Tight Junction Protein Occludin Is a Porcine Epidemic Diarrhea Virus Entry Factor

Abstract

ABSTRACT Porcine epidemic diarrhea virus (PEDV), the causative agent of porcine epidemic diarrhea, has caused huge economic losses in pig-producing countries. Although PEDV was long believed to replicate in the intestinal epithelium by using aminopeptidase N as a receptor, the mechanisms of PEDV infection are not fully characterized. In this study, we found that PEDV infection of epithelial cells results in disruption of the tight junctional distribution of occludin to its intracellular location. Overexpression of occludin in target cells makes them more susceptible to PEDV infection, whereas ablation of occludin expression by use of small interfering RNA (siRNA) in target cells significantly reduces their susceptibility to virus infection. However, the results observed with occludin siRNA indicate that occludin is not required for virus attachment. We conclude that occludin plays an essential role in PEDV infection at the postbinding stages.
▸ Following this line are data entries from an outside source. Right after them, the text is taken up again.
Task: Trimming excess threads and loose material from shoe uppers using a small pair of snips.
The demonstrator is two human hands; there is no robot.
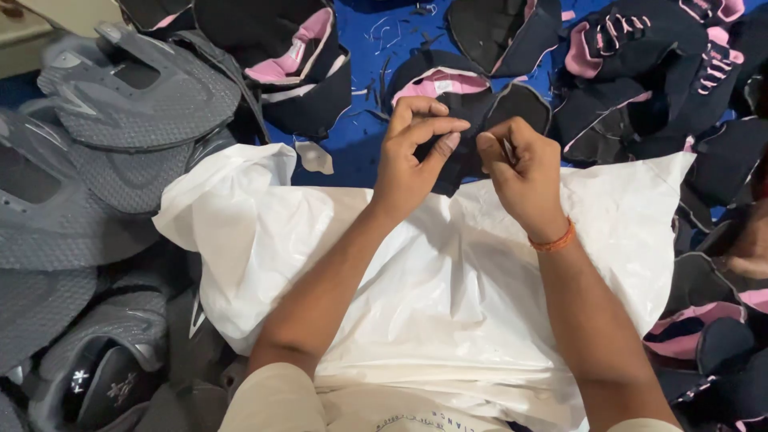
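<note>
My left hand point(412, 156) pinches the near edge of a dark navy shoe upper with pink lining point(472, 100), thumb and fingers closed on it. My right hand point(520, 172) grips the same piece from the right, with a small metal tool, only partly visible, between its fingers. An orange band circles my right wrist. Both hands work above a white plastic sheet point(448, 280) spread over my lap.
Grey mesh shoe uppers point(120, 104) are stacked at the left. Navy and pink uppers point(640, 56) lie piled across the top and right on a blue surface point(352, 144) strewn with thread scraps. Another person's hand point(748, 256) shows at the right edge.
</note>
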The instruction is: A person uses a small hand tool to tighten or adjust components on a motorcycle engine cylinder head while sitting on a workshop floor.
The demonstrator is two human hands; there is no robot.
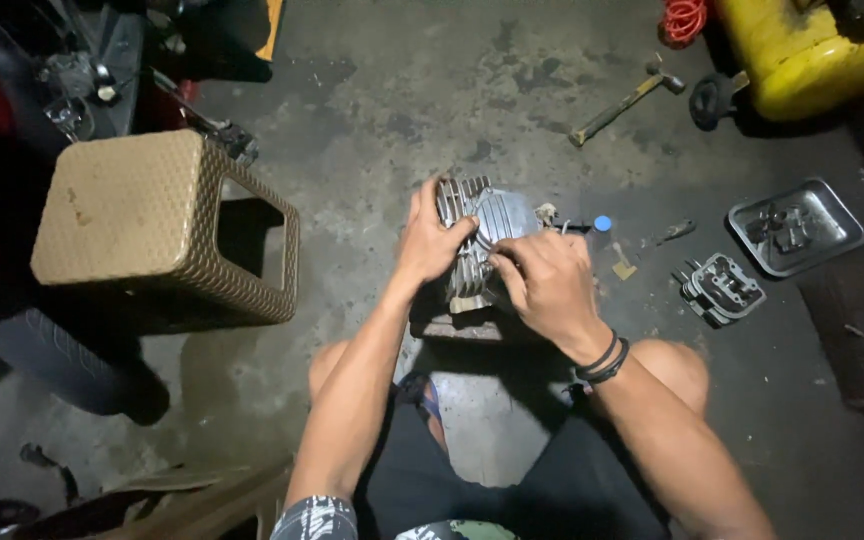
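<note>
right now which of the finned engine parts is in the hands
The silver finned cylinder, gripped by the left hand and right hand. The darker finned cylinder head lies untouched on the floor to the right, beside the metal tray.

The person crouches over a finned metal engine cylinder (480, 240) on the stained concrete floor (392, 110); the left hand (430, 240) grips its fins from the side, the right hand (544, 280) rests closed on top, black bands at the wrist. A woven tan stool (142, 215) stands to the left; a hammer (624, 105), a metal tray (832, 205) and a cylinder head (722, 288) lie to the right.
</note>
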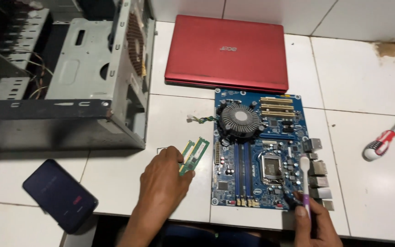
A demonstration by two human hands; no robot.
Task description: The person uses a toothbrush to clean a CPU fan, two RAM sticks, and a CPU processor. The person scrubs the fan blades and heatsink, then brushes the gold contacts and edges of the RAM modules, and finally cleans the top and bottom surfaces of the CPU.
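The left hand (163, 176) pinches two green RAM sticks (194, 155) just beside the blue motherboard (257, 151), while the right hand (314, 222) closes around a toothbrush (305, 176) over it, so brushing should be gentle near the open CPU socket (270, 167).

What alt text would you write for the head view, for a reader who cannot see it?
A blue motherboard lies on a white tiled surface; the left hand touches two green memory sticks beside it, and the right hand holds a toothbrush over it. Around lie a closed red laptop, an open computer case, a phone and a screwdriver.
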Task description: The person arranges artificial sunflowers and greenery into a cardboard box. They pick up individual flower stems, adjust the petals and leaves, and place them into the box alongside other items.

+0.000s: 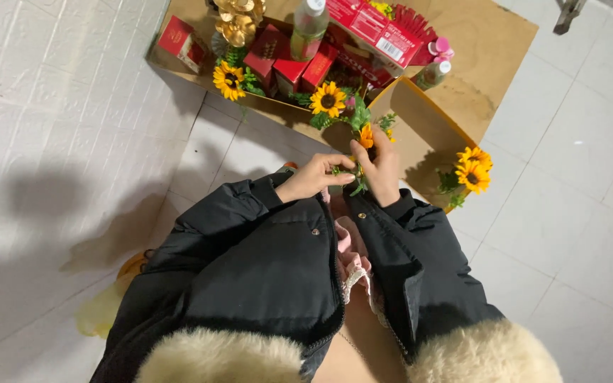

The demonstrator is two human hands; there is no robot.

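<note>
Fingers of left hand (315,176) and right hand (379,168) pinched together on artificial flower sprig (364,142), held above lap, near cardboard box (434,135) edge. Mid-arranging stem, seemingly; next calls for steady grip while adjusting leaves.

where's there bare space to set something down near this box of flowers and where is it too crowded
Free: the white tiled floor right of the cardboard box, and the tiles left of it. Crowded: the box's back, packed with red cartons, a bottle and sunflowers.
</note>
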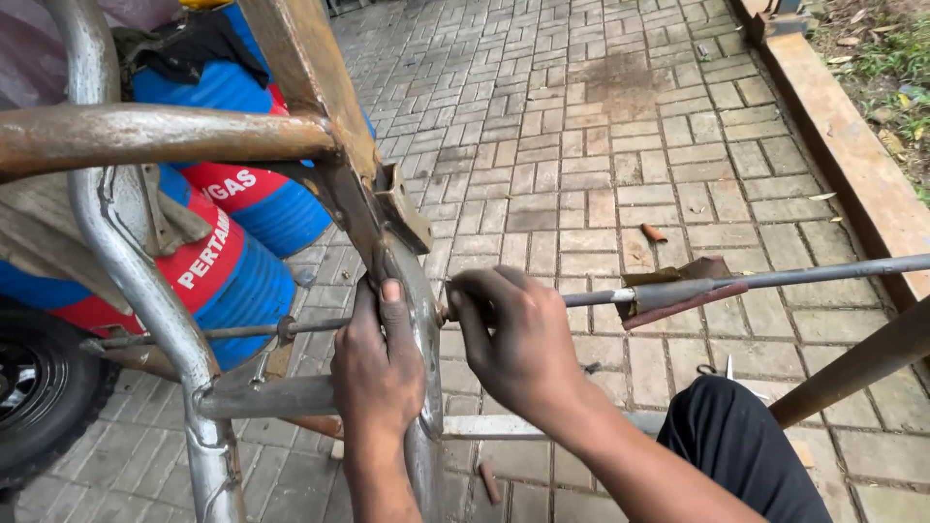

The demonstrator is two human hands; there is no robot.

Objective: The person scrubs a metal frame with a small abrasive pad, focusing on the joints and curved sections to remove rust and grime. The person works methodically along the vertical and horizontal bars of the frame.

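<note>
My left hand (378,363) is wrapped around the curved metal bar (418,329) of the frame, thumb flat along it pointing to 12 o'clock, fingers closed tight on the bar. My right hand (518,339) is just beside it at 3 o'clock, fingers curled shut on the near end of the long rod (804,273). The rod's long axis runs almost level, from the bar out toward 3 o'clock and a touch up, and carries a small rusty plate (678,291) partway along. The rod end meets the bar right between my two hands, so the right hand is the one on it; the left only steadies the frame. A thinner rod (242,331) carries on from the bar toward 9 o'clock. Blue and red drums (237,261) sit at 10 o'clock behind the rusty frame tube (165,136), a tyre (39,387) at 8 o'clock, brick paving (581,145) underneath, my dark-trousered knee (746,446) at 5 o'clock
</note>
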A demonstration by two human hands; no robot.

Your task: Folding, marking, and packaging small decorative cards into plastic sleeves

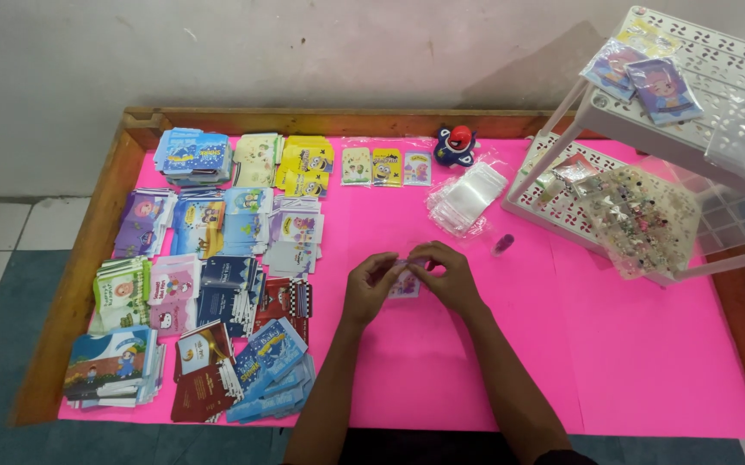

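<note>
Pink paper (648,362) covers a wooden table (88,258) set against a pale wall. Left hand (370,286) and right hand (447,277) meet near the middle of the table, fingers curled inward, both pinching a small clear packet (405,285) that holds a printed card. The packet sits between the two hands, just above the pink surface. Stacks of small printed envelopes (217,267) fill the left half of the table in rows. A pile of empty clear sleeves (467,198) lies toward the far edge, beside a red and blue toy (456,145). A white perforated rack (691,112) occupies the far right corner, with a bag of beads (643,220) leaning on it.
</note>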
Furthermore, we observed that macropinocytosis inhibitors blocked occludin internalization and virus entry, indicating that virus entry and occludin internalization are closely coupled. However, the macropinocytosis inhibitors could not impede virus replication once the virus had entered host cells. This suggests that occludin internalization by macropinocytosis or a macropinocytosis-like process is involved in the virus entry events. Immunofluorescence confocal microscopy showed that PEDV was trapped at cellular junctional regions upon macropinocytosis inhibitor treatment, indicating that occludin may serve as a scaffold in the vicinity of virus entry. Collectively, these data show that occludin plays an essential role in PEDV infection during late entry events. Our observation may provide novel insights into PEDV infection and related pathogenesis. IMPORTANCE Tight junctions are highly specialized membrane domains whose main function is to attach adjacent cells to each other, thereby forming intercellular seals. Here we investigate, for the first time, the role of the tight junction protein occludin in PEDV infection. We observed that PEDV infection induced the internalization of occludin. By using genetic modification methods, we demonstrate that occludin plays an essential role in PEDV infection. Moreover, PEDV entry and occludin internalization seem to be closely coupled. Our findings reveal a new mechanism of PEDV infection.